世界の現実
ラグさん達を家まで送ると、オレ達はグレンツァと傭兵達の治療に取りかかった。
村の生き残りがラグさんの家に集まり、グレンツァ達の処遇や今後の方針について話し合う事となったのだ。村の中央部は焼かれている家も多く、外れにあるラグさんの家が会合の場に選ばれたのだろう。
それに村長はじめ村の主要なオークがことごとく殺され、リーダーシップをとることが出来るのがラグさんしかいないというのも、関係しているのかもしれない。
とにかくオレ達は、ラグさん達の判断を待つしかないのだ。
ミカヅキとワカナは切れかかっている精神沈静化の魔法を傭兵達にかけ直し、怪我をしているものには治癒魔法を施す。ナナセはまだ姿を現すことが出来ないため、引き続き完全不可視化の状態でいるが、時折オレ達に傭兵の怪しい挙動などを報告してくれている。
比較的軽症の傭兵のなかには、この期に及んで逃亡しようと試みる者もいるのだ。
一通り治療を終えると、とりあえず全員が歩ける状態までは回復する。一度壊れた精神までを治すことはできないが、それは当然の報いとも言うべきだろう。
人に危害を加えることもなく、ただ平和に暮らしていただけのオークの村を襲い、快楽に酔いしれるように残虐な手段により殺したのだ。たとえ自分が同じ手段で殺されることになっても文句は言える立場ではない。
しばらくすると会合を終えたラグさんが広場に戻ってきた。その表情は険しく、足取りは重い。
「どうなりましたか?」
オレの問いかけにラグさんは首を振る。
「全員殺せって。」
ラグさんの言葉に傭兵達がざわめく。
一方的に命を奪うことは出来ても、奪われる側に立つ事は想像すら出来なかったのか?
オレの中で沸々と怒りが込み上げる。
「でもね、なんとか説得して全員そのまま返すことになったわ。悔しいけどね。」
「どうして!?こんな酷いことをしたのに!!」
ラグさんの言葉にワカナが今にも泣きだしそうな声をあげる。
「ワカナちゃん、ありがとう。だけど、亜人である私達が人間を殺すことはやっぱり出来ないのよ。たとえそれが仲間の、家族の、かけがえのない大事な人の仇であってもね。出来ないのよ。」
ラグさんの感情を押し殺すような口調に、オレ達はそれ以上何も言う事が出来なかった。
人が亜人を殺すことは許されても、亜人が人を殺すことは許されない。
この世界の残酷な現実がそこにはあった。
グレンツァは王国有数の大貴族だという。もし亜人たちの手によって命を失うようなことになれば王国の正規軍が大森林を蹂躙し、亜人という亜人を根絶やしにするという最悪の展開まで考えられる。

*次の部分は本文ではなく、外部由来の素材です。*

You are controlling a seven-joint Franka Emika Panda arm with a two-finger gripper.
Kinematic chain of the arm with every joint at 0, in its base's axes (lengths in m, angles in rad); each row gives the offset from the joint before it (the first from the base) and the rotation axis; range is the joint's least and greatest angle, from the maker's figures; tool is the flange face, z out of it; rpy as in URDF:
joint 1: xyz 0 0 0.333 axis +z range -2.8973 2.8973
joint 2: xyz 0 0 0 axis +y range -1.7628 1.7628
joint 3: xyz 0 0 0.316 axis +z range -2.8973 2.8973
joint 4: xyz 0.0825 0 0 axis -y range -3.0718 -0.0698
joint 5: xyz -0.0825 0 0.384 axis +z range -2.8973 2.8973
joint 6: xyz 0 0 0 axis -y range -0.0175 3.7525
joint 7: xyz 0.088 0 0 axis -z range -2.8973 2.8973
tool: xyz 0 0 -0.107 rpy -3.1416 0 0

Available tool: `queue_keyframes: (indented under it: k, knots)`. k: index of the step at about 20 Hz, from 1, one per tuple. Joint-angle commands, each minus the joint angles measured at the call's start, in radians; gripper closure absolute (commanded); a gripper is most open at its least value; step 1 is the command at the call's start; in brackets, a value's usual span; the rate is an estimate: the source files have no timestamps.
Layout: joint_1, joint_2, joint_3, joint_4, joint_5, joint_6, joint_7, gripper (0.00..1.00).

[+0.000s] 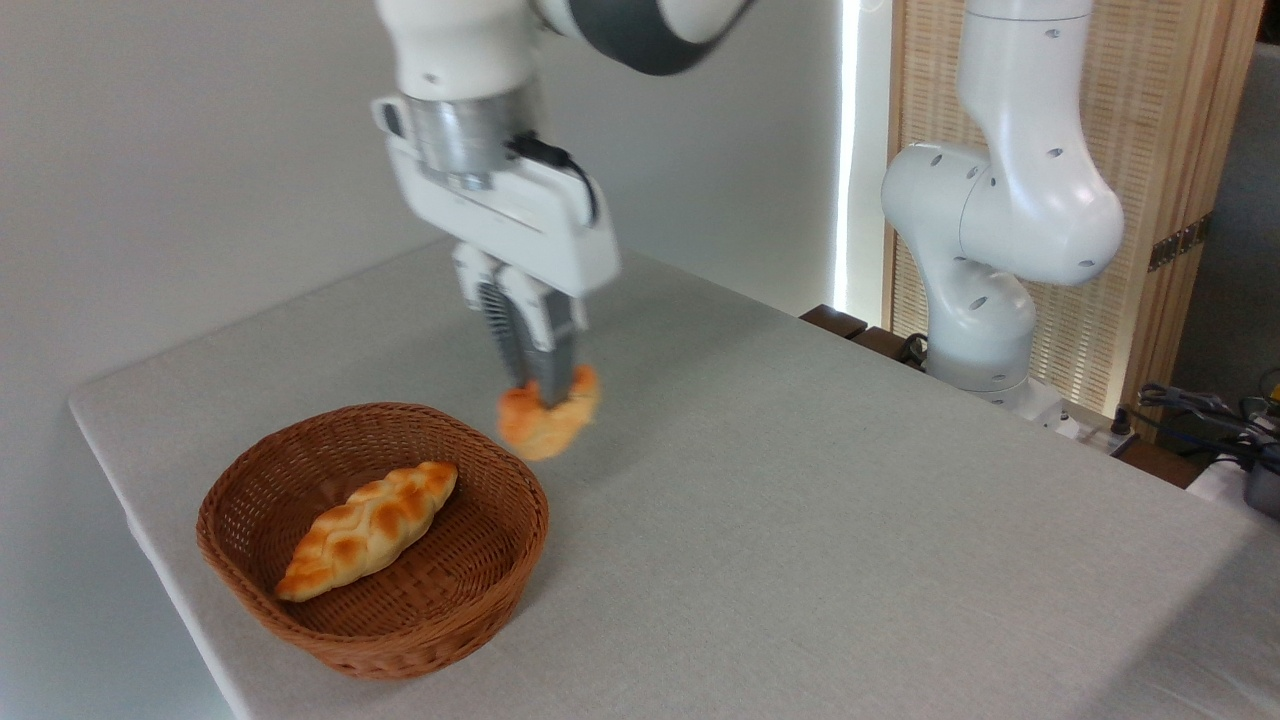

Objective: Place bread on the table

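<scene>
The bread [548, 420], a small orange-golden bun, hangs in the air above the table [800, 480], just past the far right rim of the wicker basket. My gripper [540, 392] points straight down and is shut on the bread's top, its fingers [520, 335] pressed into it. The image of the gripper and bun is slightly blurred by motion.
A brown wicker basket [250, 575] sits near the table's front left corner with a braided golden loaf [368, 528] lying in it. The arm's white base [985, 330] stands at the table's far right edge. Cables and gear [1210, 420] lie at the right.
</scene>
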Motion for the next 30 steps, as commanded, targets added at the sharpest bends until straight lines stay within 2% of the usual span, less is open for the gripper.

傭兵ならばそこまでの問題にはならないかもしれないが、それでも亜人たちが人間を殺したという事実が近隣の住民に知られれば、亜人に対する恐怖心は増大し、交易を行うどころの話ではなくなるだろう。血気盛んな若者が敵討ちとばかりに亜人を襲うかもしれないし、冒険者ギルドに亜人討伐の依頼をすることだって考えられる。
そうなった時に恐らく亜人の味方をするものはいないだろう。
辛いことではあるが、この村のオーク達はこれだけの被害を受けながら泣き寝入りするしかないのだ。